Ce n'est ni un roman, ni un essai, ni un récit. Un témoignage sans doute, mais pas seulement. C'est un texte composé de 1 653 phrases. Les toutes premières, prononcées à l'interlocutrice de l'accueil téléphonique d'une association qui lutte contre les violences conjuguales. Elles ont été collectées et alignées les unes derrière les autres par Éléonore Mercier, « écoutante », qui les a notées, jour après jour, depuis quinze ans. L'effet de ce procédé d'accumulation est saisissant. Ces phrases d'introduction, de présentation sont comme des portes derrière lesquelles se cachent, brutes et nues, des tragédies ordinaires, une détresse humaine vertigineuse. Une violence, en fait, beaucoup plus large que strictement conjugale même si, majoritairement, ce sont des femmes en danger qui appellent et, à travers elles, des enfants. L'agresseur est le « mari, le « compagnon », le « conjoint, « l'ami, le « père des enfants, la « moitié », l'« ex »... Beaucoup appellent aussi pour d'autres qui ne veulent ou ne peuvent pas : ce sont des proches (des filles pour des mères, et vice versa, des sœurs pour des sœurs), des collègues de travail, des voisins, quelques professionnels. Il y a aussi des hommes, peu nombreux.

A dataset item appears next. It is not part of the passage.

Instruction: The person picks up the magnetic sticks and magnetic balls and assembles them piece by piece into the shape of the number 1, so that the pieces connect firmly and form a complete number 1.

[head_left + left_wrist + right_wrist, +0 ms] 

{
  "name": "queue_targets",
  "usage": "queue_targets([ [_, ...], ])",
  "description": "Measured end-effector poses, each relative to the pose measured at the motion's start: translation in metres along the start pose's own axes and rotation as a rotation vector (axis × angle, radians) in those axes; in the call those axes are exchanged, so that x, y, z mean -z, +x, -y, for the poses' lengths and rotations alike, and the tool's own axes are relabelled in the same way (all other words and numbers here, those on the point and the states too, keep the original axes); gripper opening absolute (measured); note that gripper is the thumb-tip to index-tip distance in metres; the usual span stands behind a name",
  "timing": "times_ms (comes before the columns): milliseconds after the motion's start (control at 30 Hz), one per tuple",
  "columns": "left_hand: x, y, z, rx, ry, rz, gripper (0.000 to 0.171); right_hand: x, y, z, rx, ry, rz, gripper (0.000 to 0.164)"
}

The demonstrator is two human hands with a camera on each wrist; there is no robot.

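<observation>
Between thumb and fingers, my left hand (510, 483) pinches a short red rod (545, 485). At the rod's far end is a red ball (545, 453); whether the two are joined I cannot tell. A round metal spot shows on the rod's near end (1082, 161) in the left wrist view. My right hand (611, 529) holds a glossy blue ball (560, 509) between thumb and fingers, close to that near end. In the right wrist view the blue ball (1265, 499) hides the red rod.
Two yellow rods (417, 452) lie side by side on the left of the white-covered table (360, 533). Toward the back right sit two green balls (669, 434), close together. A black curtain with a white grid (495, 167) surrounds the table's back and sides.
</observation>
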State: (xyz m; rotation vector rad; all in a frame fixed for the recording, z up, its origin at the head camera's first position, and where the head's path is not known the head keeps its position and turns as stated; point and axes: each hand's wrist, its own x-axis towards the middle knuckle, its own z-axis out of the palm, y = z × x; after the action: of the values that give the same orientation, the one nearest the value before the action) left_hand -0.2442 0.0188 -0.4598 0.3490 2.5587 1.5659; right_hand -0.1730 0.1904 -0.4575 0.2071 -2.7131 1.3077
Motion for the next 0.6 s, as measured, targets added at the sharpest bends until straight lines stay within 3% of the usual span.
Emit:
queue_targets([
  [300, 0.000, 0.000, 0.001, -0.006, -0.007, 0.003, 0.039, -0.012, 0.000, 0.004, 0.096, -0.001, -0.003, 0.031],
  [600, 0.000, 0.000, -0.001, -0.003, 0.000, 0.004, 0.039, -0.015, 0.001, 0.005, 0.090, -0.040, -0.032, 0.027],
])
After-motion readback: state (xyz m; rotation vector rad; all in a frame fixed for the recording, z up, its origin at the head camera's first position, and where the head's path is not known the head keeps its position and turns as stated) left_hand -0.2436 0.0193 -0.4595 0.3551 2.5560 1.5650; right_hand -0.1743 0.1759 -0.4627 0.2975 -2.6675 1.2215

Allusives ou précises, elliptiques ou directes, anodines ou terrifiantes, par euphémisme ou dénégation, élégamment formulées ou empruntées, les entrées en matière déclinent tous les tons de l'aveu, de l'appel à l'aide et de la dénonciation. S'ouvre un effrayant catalogue de situations violentes qui modulent fréquence, durée, intensité, modes opératoires : il y a les coups bien sûr, mais aussi de la vexation à l'humiliation, et de la menace voilée jusqu'à l'intimidation, tout l'éventail mortel de la violence psychique. Et la terreur – « Je commence à avoir de plus en plus peur car avant il frappait sans haine – qui palpite dans presque toutes les phrases, talonnée de près par la culpabilité. « J'ai honte de partout ».

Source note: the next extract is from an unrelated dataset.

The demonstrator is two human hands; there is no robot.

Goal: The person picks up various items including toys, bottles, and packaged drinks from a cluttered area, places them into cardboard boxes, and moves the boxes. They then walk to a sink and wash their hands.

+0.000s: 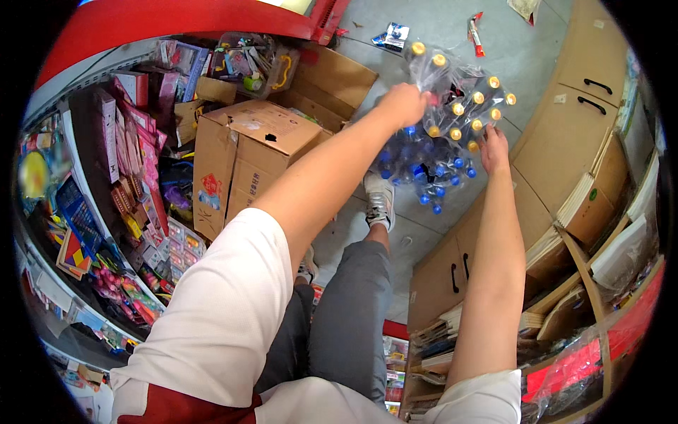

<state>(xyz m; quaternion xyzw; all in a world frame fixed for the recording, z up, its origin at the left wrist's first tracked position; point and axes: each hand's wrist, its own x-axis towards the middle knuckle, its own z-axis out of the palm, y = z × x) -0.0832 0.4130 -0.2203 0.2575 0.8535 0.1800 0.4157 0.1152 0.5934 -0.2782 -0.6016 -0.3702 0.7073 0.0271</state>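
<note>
My left hand (405, 106) grips the gathered clear plastic wrap of a pack of dark bottles with yellow caps (458, 108). At the pack's near right edge is my right hand (493, 146), its fingers bent against the wrap beside a yellow cap; whether they grip it I cannot tell. Close below the yellow-capped pack, a second wrapped pack of bottles with blue caps (424, 159) stands at my forward shoe. The wrap of both packs looks torn in places. The bottles' lower parts are mostly hidden.
A printed cardboard box (254, 159) stands left of my legs, with an open carton (333, 79) behind it. Shelves of toys and stationery (132, 159) line the left. Wooden cabinets (572, 132) with black handles curve along the right. Wrappers (394, 36) lie on the tiled floor.
</note>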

Il est fascinant de voir à quel point une réalité commune – la maltraitance – peut se dire si différemment : aucune redondance. Aucune impression de répétition. Au contraire, ce sentiment inouï que chaque énoncé est unique, en dépit d'images récurrentes, d'emprisonnement, de démolition... Chaque phrase contient sa douleur propre, une manière singulière de raconter l'histoire, qui vient ajouter sa voix à la plainte collective et l'amplifie.
On se dit que de telles formulations, leur involontaire poésie, leur touchante maladresse, la franchise, la terrible justesse, la profondeur naïve qui sont d'une beauté presque indécente, que de telles phrases qui renseignent tant ne s'inventent pas. Est-ce de la littérature ? Franchement, on ne sait pas. « J'ai très envie de croire que l'on peut saisir, à la lecture de ce texte, non seulement ce qui se dit mais aussi ce qui s'entend », avertit l'auteur. On imagine la force de ce texte, lu à haute voix, car le lecteur entend effectivement un cœur de souffrance. Il monte et étreint comme un chant déchirant.